ELCA congregation engages feminism, other faiths

Concern: Is the ELCA endorsing a religious group that worships Isis (an ancient Egyptian goddess)?

Response: No. For the past five years Ebenezer Lutheran Church, an ELCA congregation in San Francisco, California, has sponsored an annual “Faith and Feminism” conference. The three-day program for the 2011 conference includes keynote lectures by three feminist scholars, open conversation, singing and opportunities for individual activities, including spiritual exercises such as walking a labyrinth, yoga, prayer and meditation.

Like many other conferences, this series has featured women from diverse traditions, perspectives and experiences. Loreon Vigne is participating in this year’s conference by offering guided meditation as an optional activity at the end of the first day of the conference. Vigne is the leader of a “retreat center, temple, and animal sanctuary” in Geyserville, California, called “Isis Oasis.” Several online blog postings have implied that Vigne’s participation in this conference constitutes endorsement of her religious beliefs by the congregation or by the ELCA. However, this implication misrepresents her participation.

The ELCA states in its governing documents that it participates in God’s mission by “develop[ing] relationships with communities of other faiths for dialogue and common action” and “lift[ing] its voice in concord and work in concert with forces for good, to serve humanity, cooperating with church and other groups participating in activities that promote justice, relieve misery, and reconcile the estranged.” (ELCA Constitution 4.03.f, g)

In this light some ELCA congregations, like Ebenezer Lutheran, have committed to reaching out to women, their families and friends who have been estranged from the Christian church because of experiences of sexism, sexual harassment or gender-related violence. Sponsoring events that acknowledge the reality of these injustices and address these concerns is one effective strategy for developing relationships and working together for the common good in society. Moreover, this engagement offers distinctive opportunities for an authentic Christian witness for those who have experienced ministry distorted by the sins and injustices of sexism. When this engagement includes individuals of other faiths, it does not constitute an endorsement of their entire teaching and practice, much less a capitulation to their beliefs. This engagement is a witness of the Christian faith.

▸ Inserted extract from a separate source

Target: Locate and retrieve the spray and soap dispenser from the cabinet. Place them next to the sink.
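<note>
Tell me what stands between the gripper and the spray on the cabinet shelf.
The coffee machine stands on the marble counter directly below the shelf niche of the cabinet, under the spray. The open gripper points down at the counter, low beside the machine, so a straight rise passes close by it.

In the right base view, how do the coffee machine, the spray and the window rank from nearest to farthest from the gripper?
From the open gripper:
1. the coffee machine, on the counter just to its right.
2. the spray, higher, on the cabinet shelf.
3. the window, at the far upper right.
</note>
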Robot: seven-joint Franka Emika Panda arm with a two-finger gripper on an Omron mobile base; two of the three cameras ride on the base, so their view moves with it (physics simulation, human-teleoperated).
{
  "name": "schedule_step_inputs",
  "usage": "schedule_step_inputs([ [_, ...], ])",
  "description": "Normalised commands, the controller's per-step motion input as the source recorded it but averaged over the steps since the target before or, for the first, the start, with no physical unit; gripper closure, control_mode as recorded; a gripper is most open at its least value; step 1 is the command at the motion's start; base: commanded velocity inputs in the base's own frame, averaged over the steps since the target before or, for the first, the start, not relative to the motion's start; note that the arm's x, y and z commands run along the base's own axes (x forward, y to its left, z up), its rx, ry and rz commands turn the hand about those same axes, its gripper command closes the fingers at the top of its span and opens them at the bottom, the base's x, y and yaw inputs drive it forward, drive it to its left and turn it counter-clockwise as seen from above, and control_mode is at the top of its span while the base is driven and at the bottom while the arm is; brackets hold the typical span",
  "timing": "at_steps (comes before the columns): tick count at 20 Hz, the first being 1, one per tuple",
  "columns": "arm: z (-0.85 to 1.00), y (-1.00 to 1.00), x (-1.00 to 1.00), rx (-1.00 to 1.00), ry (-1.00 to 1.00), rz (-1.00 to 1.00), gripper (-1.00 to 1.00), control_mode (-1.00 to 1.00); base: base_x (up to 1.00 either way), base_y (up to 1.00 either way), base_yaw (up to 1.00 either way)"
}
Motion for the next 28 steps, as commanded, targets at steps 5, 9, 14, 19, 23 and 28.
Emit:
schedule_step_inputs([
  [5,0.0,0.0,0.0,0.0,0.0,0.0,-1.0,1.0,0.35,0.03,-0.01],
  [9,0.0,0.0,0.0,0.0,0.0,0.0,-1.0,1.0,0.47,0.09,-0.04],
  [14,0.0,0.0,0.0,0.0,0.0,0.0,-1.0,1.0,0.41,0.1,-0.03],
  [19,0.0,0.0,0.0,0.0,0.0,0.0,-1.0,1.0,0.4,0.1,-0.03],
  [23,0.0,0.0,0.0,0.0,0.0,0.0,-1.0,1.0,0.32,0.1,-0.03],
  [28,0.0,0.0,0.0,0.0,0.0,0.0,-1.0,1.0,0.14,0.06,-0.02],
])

In the ELCA, oversight of congregations, their pastors and other rostered leaders is entrusted to synods. Ebenezer Lutheran Church is a congregation of the Sierra Pacific Synod. Questions or concerns about oversight of this congregation can be directed to the synod at info@spselca.org. Questions or concerns about Ebenezer Lutheran’s overall mission and ministry can be directed to Pastor Stacy Boorn at sboorn@aol.com.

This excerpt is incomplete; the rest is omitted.